ACTIVITY:
From the listing below, copy out every line where the word "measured" appears.

DATA PROVIDED:
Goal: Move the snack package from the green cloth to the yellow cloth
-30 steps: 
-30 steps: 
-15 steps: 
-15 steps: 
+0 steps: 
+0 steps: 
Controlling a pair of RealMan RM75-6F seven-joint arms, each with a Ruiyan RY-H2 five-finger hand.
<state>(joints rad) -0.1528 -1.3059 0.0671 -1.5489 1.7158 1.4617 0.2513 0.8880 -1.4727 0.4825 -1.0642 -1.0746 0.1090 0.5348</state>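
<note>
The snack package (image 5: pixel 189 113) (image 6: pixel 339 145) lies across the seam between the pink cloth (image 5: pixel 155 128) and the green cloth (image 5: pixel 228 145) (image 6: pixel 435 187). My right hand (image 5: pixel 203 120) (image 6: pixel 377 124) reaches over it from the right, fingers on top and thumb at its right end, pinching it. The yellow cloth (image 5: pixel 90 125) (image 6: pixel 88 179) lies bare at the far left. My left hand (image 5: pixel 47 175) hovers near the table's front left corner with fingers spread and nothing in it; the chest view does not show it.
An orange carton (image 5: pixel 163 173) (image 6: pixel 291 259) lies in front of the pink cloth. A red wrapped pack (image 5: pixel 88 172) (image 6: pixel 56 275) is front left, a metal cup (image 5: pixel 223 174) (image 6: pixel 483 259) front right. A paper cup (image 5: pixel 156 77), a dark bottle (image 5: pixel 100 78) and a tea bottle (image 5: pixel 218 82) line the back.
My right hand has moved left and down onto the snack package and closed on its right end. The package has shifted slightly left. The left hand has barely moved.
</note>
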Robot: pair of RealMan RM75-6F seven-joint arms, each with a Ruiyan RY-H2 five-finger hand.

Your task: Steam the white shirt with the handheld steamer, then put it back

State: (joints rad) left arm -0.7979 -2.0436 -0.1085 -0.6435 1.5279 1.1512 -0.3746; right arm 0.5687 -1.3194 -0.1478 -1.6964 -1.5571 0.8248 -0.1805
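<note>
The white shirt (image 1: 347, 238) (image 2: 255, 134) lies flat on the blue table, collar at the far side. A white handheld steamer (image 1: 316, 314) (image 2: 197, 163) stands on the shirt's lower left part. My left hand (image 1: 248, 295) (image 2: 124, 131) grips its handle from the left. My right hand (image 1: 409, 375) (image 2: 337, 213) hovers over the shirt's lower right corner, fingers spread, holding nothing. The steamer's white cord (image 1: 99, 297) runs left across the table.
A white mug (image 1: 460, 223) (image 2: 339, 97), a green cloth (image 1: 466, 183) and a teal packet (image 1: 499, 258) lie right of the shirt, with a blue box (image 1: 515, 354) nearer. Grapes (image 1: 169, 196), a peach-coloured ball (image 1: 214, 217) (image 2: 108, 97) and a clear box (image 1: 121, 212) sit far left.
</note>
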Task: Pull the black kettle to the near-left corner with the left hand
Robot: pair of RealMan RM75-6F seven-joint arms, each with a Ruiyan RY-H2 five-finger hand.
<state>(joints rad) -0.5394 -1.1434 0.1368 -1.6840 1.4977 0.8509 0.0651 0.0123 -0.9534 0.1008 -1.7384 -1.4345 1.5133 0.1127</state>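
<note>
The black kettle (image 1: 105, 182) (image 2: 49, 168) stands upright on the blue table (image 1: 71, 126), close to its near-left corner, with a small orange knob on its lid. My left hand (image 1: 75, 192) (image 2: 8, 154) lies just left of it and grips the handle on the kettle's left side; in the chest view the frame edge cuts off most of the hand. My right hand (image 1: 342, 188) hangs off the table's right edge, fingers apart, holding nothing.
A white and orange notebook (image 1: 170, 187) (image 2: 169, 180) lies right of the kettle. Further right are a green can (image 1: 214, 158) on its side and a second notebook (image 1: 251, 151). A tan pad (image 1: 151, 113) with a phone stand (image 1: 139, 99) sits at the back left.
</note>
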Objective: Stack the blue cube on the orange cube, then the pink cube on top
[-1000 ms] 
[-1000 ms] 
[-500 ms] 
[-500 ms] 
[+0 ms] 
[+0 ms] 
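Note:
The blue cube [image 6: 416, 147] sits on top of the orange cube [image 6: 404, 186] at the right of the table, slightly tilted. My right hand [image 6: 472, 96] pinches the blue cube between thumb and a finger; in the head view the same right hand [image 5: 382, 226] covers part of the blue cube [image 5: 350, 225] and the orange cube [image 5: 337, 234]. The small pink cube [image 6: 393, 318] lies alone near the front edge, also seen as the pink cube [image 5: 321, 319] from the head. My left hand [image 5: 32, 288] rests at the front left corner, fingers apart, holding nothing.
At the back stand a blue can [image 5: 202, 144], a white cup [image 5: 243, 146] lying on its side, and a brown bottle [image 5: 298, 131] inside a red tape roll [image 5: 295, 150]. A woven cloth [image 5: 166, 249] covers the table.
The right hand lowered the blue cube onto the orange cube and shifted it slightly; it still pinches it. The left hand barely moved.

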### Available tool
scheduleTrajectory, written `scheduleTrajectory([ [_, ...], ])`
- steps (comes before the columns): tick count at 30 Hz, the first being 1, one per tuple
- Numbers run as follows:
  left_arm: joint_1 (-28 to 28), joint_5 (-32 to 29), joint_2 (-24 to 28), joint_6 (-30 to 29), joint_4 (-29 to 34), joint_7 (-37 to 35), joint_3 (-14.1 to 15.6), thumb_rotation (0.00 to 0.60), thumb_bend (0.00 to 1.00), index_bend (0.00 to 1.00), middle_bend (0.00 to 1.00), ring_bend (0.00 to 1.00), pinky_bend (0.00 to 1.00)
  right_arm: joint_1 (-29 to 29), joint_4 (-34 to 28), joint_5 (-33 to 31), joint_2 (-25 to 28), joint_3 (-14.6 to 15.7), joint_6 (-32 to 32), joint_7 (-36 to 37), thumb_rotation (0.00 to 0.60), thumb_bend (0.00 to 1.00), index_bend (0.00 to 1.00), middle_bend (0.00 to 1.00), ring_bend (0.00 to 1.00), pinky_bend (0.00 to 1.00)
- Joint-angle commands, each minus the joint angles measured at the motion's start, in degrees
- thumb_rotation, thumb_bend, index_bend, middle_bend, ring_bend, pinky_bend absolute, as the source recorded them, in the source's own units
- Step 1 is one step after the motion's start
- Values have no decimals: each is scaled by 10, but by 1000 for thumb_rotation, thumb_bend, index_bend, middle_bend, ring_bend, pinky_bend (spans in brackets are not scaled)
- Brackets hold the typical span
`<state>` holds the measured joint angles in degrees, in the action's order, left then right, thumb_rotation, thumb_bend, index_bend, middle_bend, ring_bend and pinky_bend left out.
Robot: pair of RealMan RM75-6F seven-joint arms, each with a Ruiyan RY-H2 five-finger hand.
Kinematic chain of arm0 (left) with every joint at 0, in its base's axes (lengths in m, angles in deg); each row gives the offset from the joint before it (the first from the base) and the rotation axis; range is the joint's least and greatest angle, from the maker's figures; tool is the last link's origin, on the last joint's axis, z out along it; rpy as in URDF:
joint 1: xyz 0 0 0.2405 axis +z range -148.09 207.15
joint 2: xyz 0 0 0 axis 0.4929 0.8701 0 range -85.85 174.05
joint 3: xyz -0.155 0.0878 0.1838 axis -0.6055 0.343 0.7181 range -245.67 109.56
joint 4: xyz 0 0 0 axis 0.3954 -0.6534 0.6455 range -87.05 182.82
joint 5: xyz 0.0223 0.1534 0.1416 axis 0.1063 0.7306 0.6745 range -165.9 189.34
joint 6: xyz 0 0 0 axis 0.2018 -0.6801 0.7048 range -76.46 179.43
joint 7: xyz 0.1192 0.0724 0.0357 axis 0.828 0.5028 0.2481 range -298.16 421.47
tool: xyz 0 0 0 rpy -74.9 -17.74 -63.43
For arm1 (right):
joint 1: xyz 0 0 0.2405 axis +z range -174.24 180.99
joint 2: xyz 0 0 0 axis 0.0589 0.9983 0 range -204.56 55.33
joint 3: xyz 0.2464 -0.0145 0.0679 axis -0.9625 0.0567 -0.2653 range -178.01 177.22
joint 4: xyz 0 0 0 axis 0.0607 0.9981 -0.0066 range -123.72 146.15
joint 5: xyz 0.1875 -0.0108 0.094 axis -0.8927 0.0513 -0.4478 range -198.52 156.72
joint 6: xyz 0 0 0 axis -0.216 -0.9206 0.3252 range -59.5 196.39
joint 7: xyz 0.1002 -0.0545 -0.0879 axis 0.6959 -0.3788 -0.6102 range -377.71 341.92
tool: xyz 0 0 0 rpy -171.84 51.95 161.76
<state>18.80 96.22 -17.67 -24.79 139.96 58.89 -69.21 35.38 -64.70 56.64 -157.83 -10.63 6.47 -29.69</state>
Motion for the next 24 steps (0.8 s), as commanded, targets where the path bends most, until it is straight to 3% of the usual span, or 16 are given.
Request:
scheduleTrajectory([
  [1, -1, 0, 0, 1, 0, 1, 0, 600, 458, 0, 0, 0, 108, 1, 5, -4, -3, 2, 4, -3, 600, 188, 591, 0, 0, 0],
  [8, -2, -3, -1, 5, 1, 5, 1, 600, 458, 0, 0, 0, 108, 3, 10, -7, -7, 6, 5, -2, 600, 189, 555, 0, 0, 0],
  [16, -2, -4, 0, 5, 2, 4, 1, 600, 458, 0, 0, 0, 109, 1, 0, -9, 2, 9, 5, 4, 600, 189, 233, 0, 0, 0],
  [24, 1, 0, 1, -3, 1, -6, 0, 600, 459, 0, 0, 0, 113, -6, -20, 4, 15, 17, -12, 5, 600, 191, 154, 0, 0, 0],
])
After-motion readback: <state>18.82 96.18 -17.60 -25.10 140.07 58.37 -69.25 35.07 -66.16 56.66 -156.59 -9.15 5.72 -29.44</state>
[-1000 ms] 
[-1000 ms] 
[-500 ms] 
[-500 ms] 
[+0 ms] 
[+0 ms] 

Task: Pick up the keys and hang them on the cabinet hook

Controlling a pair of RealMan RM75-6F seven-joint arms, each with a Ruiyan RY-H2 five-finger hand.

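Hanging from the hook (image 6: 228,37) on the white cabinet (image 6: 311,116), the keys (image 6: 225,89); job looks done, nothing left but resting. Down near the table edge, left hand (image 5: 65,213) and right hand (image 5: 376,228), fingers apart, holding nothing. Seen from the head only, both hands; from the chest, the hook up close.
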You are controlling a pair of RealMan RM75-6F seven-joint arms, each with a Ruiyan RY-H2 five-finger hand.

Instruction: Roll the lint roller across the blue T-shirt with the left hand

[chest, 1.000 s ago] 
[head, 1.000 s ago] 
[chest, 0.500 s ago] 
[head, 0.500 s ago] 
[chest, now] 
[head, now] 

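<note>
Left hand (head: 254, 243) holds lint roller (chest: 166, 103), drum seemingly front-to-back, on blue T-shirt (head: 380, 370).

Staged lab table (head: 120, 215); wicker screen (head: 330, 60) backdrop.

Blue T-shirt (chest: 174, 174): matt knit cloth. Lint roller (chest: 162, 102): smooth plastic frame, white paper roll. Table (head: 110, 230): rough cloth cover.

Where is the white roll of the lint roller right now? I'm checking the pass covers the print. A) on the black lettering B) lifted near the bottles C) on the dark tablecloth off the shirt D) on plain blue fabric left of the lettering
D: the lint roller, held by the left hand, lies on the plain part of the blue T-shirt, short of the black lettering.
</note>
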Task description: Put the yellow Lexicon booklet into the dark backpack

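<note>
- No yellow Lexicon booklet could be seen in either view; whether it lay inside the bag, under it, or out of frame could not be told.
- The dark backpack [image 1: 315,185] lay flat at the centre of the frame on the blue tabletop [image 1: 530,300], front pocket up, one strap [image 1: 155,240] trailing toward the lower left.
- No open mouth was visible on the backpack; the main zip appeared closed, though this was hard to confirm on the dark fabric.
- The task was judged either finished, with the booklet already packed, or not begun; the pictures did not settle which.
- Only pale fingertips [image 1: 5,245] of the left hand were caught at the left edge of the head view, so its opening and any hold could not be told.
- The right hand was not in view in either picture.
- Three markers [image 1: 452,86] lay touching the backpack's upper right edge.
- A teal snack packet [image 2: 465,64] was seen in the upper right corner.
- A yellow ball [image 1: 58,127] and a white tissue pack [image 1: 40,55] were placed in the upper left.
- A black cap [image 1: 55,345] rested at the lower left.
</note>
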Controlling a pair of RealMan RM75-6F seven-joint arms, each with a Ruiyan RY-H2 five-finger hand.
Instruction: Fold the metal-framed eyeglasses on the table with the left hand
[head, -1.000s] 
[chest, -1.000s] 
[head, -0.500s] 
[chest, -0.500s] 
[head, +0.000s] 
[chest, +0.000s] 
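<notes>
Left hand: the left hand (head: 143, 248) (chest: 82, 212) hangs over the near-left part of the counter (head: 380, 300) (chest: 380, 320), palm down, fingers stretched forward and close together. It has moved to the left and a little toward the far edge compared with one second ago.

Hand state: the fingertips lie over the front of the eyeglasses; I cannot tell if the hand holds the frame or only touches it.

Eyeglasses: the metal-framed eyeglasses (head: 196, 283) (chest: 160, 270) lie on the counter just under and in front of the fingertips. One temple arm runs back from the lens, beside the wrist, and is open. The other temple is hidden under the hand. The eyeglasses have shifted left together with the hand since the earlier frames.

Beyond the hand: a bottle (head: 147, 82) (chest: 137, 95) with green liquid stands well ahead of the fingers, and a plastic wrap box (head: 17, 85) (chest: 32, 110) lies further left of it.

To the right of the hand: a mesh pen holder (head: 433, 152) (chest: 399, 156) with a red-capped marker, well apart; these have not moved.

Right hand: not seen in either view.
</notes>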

ANSWER SECTION:
- Joint-angle commands, each minus the joint angles measured at the motion's start, in degrees
`<state>` holds the measured joint angles in degrees, in the action's order, left then right, thumb_rotation, thumb_bend, index_bend, middle_bend, ring_bend and pinky_bend left out.

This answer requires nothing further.